The consortium, which includes four academic or nonprofit institutions and two industry partners, will be led by Hongjun Song of Johns Hopkins and Rusty Gage of Salk.
Bipolar disorder affects more than five million Americans, and treatments often help only the depressive swings or the opposing manic swings, not both. And though schizophrenia is a devastating disease that affects about three million Americans and many more worldwide, scientists still know very little about its underlying causes—which cells in the brain are affected and how. Existing treatments target symptoms only.
With the recent advance of induced pluripotent stem cell, or iPSC, technology, researchers are able to use donated cells, such as skin cells, from a patient and convert them into any other cell type, such as neurons. Generating human neurons in a dish that are genetically similar to those of patients offers researchers a potent tool for studying these diseases and developing much-needed new therapies.
A major aim of this collaboration is to improve the quality of iPSC technology, which has been limited in the past by a lack of standards in the field and inconsistent practices among different laboratories.
"There has been a bottleneck in stem cell research," says Song, a professor of neurology and neuroscience at Johns Hopkins. "Every lab uses different protocols and cells from different patients, so it's really hard to compare results. This collaboration gathers the resources needed to create robust, reproducible tests that can be used to develop new drugs for mental health disorders."
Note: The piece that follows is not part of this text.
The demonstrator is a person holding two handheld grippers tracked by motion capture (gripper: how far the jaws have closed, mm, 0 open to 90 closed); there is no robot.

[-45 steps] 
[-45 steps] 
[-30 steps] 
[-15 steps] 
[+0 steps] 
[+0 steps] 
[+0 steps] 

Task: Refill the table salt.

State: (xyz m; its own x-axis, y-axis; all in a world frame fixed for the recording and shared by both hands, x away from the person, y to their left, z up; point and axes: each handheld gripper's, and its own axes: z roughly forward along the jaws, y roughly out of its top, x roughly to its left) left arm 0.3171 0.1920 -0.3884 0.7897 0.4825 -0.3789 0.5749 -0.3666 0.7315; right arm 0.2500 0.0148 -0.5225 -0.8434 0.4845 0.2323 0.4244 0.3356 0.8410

Adds Gage, professor of genetics at Salk: "IPSCs are a powerful platform for studying the underlying mechanisms of disease. Collaborations that bring together academic and industry partners, such as this one enabled by NIMH, will greatly facilitate the improvement of iPSC approaches for high-throughput diagnostic and drug discovery."
The teams will use iPSCs generated from more than 50 patients with schizophrenia or bipolar disorder so that a wide range of genetic differences is taken into account. By coaxing iPSCs to become four different types of brain cells, the teams will be able to see which types are most affected by specific genetic differences and when those effects may occur during development.
First the researchers must figure out, at the cellular level, what features characterize a given illness in a given brain cell type. To do that, they will assess the cells' shapes, connections, energy use, division, and other properties. They will then develop a way of measuring those characteristics on a large scale, such as recording the activity of cells under hundreds of different conditions simultaneously.
Once a reliable, scalable, and reproducible test system has been developed, the industry partners will have the opportunity to use it to identify or develop drugs that might combat mental illness.
"This exciting new research has great potential to expedite drug discovery by using human cells from individuals who suffer from these devastating illnesses," says Husseini K. Manji, global therapeutic area head of neuroscience for Janssen Research and Development. "Starting with a deeper understanding of each disorder should enable the biopharmaceutical industry to design drug discovery strategies that are focused on molecular pathology."
The researchers also expect to develop a large body of data that will shed light on the molecular and genetic differences between bipolar disorder and schizophrenia. And, since other mental health disorders share some of the genetic variations found in schizophrenia and bipolar disorder, the data will likely inform the study of many illnesses.